Du1.t
Jump to navigation
Jump to search
Du1.t is PHP routine that reveals encoding of the Utf8 characters. It is upgrade of "du.t".
Code
<?php
function unichr($dec) {
if ($dec < 128) {
$utf = chr($dec);
} else if ($dec < 2048) {
$utf = chr(192 + (($dec - ($dec % 64)) / 64));
$utf .= chr(128 + ($dec % 64));
} else {
$utf = chr(224 + (($dec - ($dec % 4096)) / 4096));
$utf .= chr(128 + ((($dec % 4096) - ($dec % 64)) / 64));
$utf .= chr(128 + ($dec % 64));
}
return $utf;
}
// include "unichr.t";
function uniord($a)
{ $M=strlen($a);
$p=ord($a[0]); if($M==1) return $p;
$p-=194; $p*=64; $p+=ord($a[1]); if($M==2) return $p;
$p-=2050; $p*=64; $p+=ord($a[2]); return $p;
# if($M==1) return ord($a[0]);
# if($M==2) return 64*(ord($a[0])-194)+ord($a[1]);
# if($M==3) return 64*( 64*(ord($a[0])-194)+ord($a[1]))-131200+ord($a[2]);
}
/* Recovery of number of the Utf8 character encoded with 1,2 or 3 bytes.

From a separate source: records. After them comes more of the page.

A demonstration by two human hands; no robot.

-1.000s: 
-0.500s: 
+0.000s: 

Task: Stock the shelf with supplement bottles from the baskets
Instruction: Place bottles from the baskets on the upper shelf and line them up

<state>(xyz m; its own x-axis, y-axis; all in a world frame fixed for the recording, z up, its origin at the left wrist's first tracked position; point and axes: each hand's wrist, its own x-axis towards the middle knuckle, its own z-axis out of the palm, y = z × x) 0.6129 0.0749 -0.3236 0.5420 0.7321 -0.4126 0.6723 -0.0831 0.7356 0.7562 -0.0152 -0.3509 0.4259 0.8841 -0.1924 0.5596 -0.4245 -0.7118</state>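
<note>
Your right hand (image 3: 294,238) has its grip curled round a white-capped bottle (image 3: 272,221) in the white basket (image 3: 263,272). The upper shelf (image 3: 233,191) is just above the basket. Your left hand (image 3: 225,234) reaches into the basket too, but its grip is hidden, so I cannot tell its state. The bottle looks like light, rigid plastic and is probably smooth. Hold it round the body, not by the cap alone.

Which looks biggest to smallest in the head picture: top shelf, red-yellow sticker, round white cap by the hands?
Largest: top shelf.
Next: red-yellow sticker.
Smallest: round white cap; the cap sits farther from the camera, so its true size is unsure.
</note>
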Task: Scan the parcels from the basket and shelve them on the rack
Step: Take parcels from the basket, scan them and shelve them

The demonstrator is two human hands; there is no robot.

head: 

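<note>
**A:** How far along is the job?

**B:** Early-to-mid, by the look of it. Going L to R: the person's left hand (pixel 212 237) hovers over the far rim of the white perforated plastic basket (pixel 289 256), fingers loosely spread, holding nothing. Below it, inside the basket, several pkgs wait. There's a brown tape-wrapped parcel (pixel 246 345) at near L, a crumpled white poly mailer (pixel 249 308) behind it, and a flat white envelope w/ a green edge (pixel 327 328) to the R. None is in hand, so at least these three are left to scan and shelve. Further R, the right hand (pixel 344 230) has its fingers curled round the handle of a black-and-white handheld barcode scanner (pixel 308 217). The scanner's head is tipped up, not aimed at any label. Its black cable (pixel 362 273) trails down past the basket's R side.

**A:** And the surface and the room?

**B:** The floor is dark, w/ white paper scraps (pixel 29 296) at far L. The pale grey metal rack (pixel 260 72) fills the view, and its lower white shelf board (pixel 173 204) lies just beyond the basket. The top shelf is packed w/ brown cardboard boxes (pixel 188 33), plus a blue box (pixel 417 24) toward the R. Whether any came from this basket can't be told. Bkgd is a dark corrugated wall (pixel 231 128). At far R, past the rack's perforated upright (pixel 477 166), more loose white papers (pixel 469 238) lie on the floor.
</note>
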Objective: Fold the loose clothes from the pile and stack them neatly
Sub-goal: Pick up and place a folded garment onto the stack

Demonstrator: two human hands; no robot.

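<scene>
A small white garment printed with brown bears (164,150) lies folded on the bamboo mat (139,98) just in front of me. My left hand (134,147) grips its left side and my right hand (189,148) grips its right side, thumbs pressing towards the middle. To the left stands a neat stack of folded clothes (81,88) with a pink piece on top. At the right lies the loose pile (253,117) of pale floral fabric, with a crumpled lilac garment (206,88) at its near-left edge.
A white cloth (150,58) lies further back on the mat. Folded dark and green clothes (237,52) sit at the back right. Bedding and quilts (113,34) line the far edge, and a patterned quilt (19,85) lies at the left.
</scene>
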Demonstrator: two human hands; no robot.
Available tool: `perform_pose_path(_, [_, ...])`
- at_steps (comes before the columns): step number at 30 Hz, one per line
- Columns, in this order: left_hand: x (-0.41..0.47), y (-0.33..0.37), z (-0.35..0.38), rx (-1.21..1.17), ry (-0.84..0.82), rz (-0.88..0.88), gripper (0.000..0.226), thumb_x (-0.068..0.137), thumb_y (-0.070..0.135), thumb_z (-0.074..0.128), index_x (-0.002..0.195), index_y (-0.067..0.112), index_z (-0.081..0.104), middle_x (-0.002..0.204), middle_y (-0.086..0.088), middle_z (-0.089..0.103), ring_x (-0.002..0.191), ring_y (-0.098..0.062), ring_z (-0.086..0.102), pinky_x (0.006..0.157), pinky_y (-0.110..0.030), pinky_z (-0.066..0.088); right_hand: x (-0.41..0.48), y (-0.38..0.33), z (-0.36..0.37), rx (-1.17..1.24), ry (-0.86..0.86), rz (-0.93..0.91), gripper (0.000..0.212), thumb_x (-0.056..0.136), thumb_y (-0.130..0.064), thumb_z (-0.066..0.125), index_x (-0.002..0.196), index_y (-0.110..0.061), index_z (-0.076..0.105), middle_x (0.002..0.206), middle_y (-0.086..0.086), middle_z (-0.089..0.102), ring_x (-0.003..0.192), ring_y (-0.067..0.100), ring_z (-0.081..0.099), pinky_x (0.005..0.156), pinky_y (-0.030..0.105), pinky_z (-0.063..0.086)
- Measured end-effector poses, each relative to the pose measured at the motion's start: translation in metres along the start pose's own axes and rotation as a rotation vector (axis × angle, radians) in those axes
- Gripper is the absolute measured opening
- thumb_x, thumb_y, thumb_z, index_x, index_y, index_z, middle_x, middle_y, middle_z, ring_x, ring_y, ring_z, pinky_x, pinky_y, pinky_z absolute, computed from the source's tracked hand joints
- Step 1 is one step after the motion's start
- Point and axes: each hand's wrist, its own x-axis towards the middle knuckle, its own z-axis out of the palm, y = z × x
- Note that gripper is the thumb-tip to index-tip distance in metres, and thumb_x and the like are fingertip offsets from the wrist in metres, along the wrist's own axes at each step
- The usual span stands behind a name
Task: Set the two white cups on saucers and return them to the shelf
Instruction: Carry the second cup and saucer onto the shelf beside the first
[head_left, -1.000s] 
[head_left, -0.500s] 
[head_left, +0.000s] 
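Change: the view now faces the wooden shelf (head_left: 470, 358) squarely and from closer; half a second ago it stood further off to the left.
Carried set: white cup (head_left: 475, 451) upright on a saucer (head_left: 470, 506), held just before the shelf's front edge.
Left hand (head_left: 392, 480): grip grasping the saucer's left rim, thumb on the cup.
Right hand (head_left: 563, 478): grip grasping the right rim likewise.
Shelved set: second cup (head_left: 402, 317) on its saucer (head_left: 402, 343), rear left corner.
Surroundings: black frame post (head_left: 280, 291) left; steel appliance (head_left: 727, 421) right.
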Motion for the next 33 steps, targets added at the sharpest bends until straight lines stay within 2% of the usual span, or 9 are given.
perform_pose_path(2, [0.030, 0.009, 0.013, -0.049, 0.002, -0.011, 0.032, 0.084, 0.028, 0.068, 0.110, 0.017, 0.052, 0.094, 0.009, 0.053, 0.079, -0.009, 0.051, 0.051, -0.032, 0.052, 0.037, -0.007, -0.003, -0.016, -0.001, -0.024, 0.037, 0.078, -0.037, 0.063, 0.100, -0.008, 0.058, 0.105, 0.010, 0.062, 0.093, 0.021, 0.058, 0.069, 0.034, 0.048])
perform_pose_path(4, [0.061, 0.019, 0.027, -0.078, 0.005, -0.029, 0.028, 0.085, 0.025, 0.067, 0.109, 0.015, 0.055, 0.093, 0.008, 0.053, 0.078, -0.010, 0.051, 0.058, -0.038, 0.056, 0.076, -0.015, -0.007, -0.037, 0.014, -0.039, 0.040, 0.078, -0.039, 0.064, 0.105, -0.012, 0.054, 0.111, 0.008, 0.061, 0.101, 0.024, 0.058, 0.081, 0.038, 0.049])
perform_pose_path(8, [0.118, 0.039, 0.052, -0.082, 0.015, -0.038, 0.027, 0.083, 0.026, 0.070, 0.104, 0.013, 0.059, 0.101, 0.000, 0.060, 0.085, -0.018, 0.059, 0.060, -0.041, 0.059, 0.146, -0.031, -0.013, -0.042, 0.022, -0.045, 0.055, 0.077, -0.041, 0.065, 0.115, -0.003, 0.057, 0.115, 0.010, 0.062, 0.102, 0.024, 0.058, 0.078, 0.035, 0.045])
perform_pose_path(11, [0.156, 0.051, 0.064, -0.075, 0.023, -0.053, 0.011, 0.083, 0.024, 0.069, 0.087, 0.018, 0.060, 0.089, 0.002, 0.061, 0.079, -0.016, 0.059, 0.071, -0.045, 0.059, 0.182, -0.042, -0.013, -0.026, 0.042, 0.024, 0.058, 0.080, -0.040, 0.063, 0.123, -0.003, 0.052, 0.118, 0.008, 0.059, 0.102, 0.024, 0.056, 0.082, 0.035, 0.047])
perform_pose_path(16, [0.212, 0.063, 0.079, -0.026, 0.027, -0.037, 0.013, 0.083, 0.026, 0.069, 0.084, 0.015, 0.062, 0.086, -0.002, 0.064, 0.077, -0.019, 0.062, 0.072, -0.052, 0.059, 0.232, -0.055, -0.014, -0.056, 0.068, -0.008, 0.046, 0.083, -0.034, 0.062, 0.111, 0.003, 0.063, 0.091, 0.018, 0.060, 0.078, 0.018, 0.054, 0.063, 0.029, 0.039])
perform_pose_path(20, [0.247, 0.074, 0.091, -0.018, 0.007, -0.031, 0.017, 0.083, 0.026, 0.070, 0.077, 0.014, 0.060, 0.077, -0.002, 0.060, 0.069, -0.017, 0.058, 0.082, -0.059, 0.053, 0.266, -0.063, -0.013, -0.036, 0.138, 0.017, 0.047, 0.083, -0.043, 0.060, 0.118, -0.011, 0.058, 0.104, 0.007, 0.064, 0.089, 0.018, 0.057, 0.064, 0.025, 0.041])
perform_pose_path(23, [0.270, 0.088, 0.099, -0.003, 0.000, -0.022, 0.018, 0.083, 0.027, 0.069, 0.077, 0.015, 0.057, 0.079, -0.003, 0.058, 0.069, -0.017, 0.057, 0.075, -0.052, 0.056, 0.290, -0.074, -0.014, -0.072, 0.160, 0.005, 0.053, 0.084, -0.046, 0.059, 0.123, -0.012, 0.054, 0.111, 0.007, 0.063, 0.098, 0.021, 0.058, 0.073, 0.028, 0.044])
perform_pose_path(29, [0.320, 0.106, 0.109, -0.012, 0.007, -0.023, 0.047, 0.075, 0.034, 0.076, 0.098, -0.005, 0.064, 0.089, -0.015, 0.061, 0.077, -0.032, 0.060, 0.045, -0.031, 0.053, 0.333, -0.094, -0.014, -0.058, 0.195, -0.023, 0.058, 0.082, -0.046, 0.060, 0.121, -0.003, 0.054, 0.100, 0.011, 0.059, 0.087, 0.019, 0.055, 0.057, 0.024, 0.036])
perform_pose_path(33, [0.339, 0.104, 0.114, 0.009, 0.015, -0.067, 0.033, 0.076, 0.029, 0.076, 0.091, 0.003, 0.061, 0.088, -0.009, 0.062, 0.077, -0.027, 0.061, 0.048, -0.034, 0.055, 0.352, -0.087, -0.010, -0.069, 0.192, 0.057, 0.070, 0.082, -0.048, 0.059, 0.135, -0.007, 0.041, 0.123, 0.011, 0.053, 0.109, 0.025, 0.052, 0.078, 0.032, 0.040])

Input: string, that consists of single utf8 character.
output: number of this character in the utf8 encoding table, see [[Utf8table]] */
//include "uniord.t";
function mb_str_split($str) {
// split multibyte string in characters
// Split at all positions, not after the start: ^
// and not before the end: $
$pattern = '/(?<!^)(?!$)/u';
return preg_split($pattern,$str);
}
//include "mb_str_split.t";
//dump.t analyses the content of a sttring.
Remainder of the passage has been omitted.